O is for Otis Elevator
The same brand that sails down Sandton’s tallest towers can be found on the edge of a cliff in Mpumalanga. The Graskop Gorge Lift drops 51 metres into a magical forest world. Wander the brilliantly signposted boardwalks and enjoy views across the Motitsi Falls.
066 305 1572 www.graskopgorgeliftcompany.co.za
P is for Potholes
A bone of contention among many locals (who will tell you the ‘P’ on the Mpumalanga number plates stands for potholes), many of the roads in Mpumalanga sadly have fallen into disrepair. Keep your eyes on the road. You can also find natural (much prettier) potholes at the Bourke’s Luck Potholes visitor centre.
Q is for Quinine
Best served in a tonic and mixed with gin. Local varieties include Duke Gin made using litchis farmed at Summerfields Rose Retreat and Rottcher Citrus-based Slowveld Gin, both found in Hazyview. Attend the Lowveld Gin Fest on 27 April to find more flavours.
076 674 5536, www.lowveldginfest.co.za
R is for Rissington Inn
If you’re after true country feel and hearty fare, look no further. Set up to enjoy sweeping views of Hazyview’s macadamia farms and avocado fields, this relaxed inn is a wonderful base for exploring the Panorama Route and dipping into the Kruger National Park, with Phabeni Gate just a 15-minute drive away.
013 737 7700, www.rissington.co.za
S is for Shiloh Coffee Estate
Bring your binocs. Not only will you find informative coffee-growing and tasting tours, freshly baked cakes, quiches and waffles, but unusual bird species. A pretty pitstop outside Hazyview, the restaurant overlooks a lake that includes some unusual species, such as the Pygmy Goose and Half-collared Kingfisher. 079 290 9567
T is for Toboggan
Also known as an ‘alpine coaster’, this unique mountain-side ride at Misty Mountain in Sabie offers three minutes of pounding adrenalin that will sate any restlessness if you’ve spent too much time in the car.

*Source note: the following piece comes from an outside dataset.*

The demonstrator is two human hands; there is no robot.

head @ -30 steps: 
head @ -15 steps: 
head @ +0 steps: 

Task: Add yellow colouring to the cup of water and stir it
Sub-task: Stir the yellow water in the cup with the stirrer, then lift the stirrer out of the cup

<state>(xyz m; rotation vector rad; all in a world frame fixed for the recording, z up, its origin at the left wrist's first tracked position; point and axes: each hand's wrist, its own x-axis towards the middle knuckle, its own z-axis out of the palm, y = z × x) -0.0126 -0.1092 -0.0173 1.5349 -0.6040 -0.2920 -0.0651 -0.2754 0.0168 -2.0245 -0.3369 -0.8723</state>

013 764 3377, www.longtomtoboggan.co.za
U is for Uzuri
The Uzuri Skin Booster facial and African Pinotage Deep Tissue Muscle Melt massage are just two offerings you can expect from the new AM Spa at Skukuza. The first spa to be opened in a Kruger National Park rest camp, it will soothe your body and soul in the bushveld.
079 285 7769, www.amspa.co.za
V is for Vaalhoek Road
Ditch the pothole-riddled roads and use this scenic route. If you have a vehicle with some clearance, this gravel back road between Bourke’s Luck Potholes and Pilgrim’s Rest follows the Blyde River and is a wonderful detour. Find it sandwiched between the R532 and the R36.
W is for World’s End
This is where you want to be at sunrise or sunset to experience a true spectacle. Perched on the edge of the Motlatse Canyon near Three Rondawels, you can’t get closer to Mpumalanga’s best views than at Blyde Canyon, A Forever Resort. The provincial park viewpoints close early, but here you can photograph well into the golden hour from within the resort grounds.
086 122 6966, www.foreverblydecanyon.co.za
X is for Xavier Vigroux
An avid classic-car collector, Xavier has a splendid vintage assembly of Chevys, Minis, Landies and more at 24 Degrees South. The classic cars and motorbikes alone are worth the stop, but they are just a small part of this delightful complex of gift stores and restaurants that make up this bushveld ‘mall’ near Hoedspruit. Anne’s Cotton Club is particularly popular so book ahead if you want a great lunch. 072 467 3310, www.24degreessouth.co.za
Y is for Yield
Blessed with acres of agriculture, the Panorama Route has plenty of places to pull off the road and purchase the fresh subtropical fruits that thrive in this region. Find bananas, mangoes, pawpaws, macadamias and more.
Z is for Zenith
God’s Window is said to be the zenith of the Panorama Route. Such a picturesque viewpoint (on the R534 loop off the R532) it was given holy connotations, it gives you a view across the entire Lowveld on a clear day.
The Blyde River Canyon Nature Reserve in the Ehlanzeni District is home to the Three Rondavels, the Blyderivierspoort Dam, Bourke’s Luck Potholes, God’s Window and the Motlatse Canyon that stretches over 26 kilometres.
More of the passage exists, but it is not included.